# Chiorda - Italy's worst?



## Schwinny (Feb 18, 2021)

Hi all,
Last fall when looking for a winter project I found this old bike. It was truly the saddest one I found that particular day and it struck a chord in me so it came home with me for $20. I had never heard of a Chiorda before so I looked it up and didn't find much. What I did find was a surprise, but not a good surprise. Not well regarded to say the least. Italian junk? How can that be?
This bike has never been apart and I bought it from the original owner but as I dis-assembled it, I found it was a conglomeration of parts from all over the world. And not good parts.
The strangest thing I found was that the cassette was a Normand F3 that was marked "Schwinn Approved" !!! ORIGINAL to the bike.
Sheldon Brown gave a little history and states its terribleness in no uncertain terms.
Here is what Ive found;
Chiorda won the tour in 65' (on someone else frame) The US was seeing a "10 speed Revolution" so Chiorda enlisted help from two other Italian bike companies to make a series of ten speed bikes to sell in America. Each company contributed parts, logistics and branding.

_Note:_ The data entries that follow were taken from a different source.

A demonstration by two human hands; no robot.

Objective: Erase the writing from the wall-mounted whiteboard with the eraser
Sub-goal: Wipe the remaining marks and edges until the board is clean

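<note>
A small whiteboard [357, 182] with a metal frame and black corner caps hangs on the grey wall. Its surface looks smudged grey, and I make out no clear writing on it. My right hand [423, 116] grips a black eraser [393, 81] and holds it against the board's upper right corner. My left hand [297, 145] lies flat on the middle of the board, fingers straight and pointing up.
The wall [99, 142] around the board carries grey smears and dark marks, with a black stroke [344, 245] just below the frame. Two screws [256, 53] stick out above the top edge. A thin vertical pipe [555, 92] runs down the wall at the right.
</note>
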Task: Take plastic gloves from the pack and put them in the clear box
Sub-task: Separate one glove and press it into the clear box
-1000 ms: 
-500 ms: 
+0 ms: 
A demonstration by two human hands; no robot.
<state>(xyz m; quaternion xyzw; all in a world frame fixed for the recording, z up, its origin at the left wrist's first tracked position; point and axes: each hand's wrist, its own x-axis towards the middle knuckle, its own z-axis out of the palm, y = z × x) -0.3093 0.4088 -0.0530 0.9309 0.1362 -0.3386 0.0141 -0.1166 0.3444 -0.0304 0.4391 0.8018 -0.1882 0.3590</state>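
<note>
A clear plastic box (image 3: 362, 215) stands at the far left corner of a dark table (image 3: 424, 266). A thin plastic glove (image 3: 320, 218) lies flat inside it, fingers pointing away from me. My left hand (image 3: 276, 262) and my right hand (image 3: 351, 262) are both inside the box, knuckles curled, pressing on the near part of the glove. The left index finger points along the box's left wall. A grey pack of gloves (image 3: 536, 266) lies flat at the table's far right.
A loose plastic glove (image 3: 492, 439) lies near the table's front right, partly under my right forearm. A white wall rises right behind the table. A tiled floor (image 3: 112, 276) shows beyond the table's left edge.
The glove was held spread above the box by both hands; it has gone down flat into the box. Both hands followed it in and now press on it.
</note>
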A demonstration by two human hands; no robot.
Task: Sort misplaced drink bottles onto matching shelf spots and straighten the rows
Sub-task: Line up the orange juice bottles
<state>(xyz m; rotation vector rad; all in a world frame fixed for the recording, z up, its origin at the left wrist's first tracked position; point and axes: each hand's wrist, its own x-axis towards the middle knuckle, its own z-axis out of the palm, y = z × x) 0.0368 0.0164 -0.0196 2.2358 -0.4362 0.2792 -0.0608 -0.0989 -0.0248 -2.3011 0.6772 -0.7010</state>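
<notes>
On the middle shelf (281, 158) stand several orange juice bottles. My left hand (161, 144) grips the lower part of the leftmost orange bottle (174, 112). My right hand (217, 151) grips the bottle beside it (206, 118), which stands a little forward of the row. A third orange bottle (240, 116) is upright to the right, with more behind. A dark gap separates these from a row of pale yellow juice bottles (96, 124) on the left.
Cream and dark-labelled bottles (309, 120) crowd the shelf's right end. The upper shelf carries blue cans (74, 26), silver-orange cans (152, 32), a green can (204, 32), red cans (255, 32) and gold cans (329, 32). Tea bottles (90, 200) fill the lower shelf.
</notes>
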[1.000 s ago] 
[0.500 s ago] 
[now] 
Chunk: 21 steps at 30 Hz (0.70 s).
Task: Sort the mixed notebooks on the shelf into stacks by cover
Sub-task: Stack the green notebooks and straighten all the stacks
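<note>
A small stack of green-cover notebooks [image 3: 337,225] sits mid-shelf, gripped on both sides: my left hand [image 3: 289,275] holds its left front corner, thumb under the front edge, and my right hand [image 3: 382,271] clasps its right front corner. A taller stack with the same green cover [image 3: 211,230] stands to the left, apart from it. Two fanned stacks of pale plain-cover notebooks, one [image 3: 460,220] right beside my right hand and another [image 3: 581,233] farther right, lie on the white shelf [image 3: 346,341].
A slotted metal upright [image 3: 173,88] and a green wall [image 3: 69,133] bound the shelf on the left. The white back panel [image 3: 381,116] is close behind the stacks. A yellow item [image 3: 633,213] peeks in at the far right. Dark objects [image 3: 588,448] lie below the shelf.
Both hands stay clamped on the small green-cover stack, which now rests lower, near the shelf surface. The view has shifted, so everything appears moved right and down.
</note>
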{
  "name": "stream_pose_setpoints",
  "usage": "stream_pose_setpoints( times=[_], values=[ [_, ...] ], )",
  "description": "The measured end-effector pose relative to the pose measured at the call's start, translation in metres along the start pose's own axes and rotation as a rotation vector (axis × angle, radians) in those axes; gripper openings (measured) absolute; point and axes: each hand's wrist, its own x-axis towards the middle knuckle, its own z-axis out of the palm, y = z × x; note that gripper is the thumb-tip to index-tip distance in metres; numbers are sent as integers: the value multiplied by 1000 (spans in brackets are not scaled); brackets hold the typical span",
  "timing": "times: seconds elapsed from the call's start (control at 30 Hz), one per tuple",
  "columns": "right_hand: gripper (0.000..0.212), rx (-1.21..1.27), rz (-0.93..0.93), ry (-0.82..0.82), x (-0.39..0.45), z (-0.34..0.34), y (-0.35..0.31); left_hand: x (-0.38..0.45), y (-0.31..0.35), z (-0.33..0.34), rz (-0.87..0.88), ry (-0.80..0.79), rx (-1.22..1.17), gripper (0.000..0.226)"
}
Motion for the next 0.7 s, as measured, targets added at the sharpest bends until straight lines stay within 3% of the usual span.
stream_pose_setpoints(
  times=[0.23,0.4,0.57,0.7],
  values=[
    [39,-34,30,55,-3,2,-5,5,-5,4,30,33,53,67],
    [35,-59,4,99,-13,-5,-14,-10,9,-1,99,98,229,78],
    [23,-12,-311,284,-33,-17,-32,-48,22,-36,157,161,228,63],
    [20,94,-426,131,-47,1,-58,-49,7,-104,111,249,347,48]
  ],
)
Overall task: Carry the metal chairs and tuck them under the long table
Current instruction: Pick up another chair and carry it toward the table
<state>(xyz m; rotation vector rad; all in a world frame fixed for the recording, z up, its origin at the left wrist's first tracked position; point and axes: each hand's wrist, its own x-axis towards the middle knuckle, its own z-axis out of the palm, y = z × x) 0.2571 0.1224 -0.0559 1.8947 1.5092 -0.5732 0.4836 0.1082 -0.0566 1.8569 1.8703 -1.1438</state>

I've also seen an old Italian ten speed here locally for sale that is the same bike frame with the name "Mondial."
Does anyone else know anything about these bikes?
Now that I'm nearly finished with the "Resto-Mod" I really like the frame, and It now handles pretty well. It is also 8lbs lighter, even keeping the steel "Macarri Torino" chrome rims.


----------



## juvela (Feb 18, 2021)

-----

Hello Schwinny and welcome to the forum!  

Thank you for sharing the Chiorda.

This manufacturer was likely Italy's largest at this time in terms of unit volume.  A very large fraction of their productive capacity went into the manufacture of contract built bicycles which were sold under other names.

In the U.S. market they produced bicyles for Sears, Penney's, Montgomery Ward and Kmart, amongst others.

The forum had a discussion thread on a Penney's example very close to your bicycle.  It resides here -









						JC PENNY 10 SPEED MADE IN ITALY | General Discussion About Old Bicycles
					

I WAS WONDERING OF ANY ONE HAD ANY INFO ON THIS BIKE YEAR. MANUFACTURER ECT. .  I HAVE NOT SEEN OR HEARD OF ONE MADE IN ITALY.  IT HAS A LUGGED FRAME AND IT HAS MADE IN ITALY ON THE SEAT TUBE, STEM SAYS MADE IN ITALY, HAS PIRELLI TIRES, SIMPLEX DERAILLEURS, BILALLA BRAKES.  -- ANY THOUGHTS.




					thecabe.com
				




Member      @HARPO has a yellow machine in showroom condition you might like to see.  He did his usual outstanding job with the presentation.  It rests here -

CHIORDA Road Bike, Made in Italy

The company was purchased by Bianchi in 1966 and at one time there was a Chiorda-Bianchi professional racing team.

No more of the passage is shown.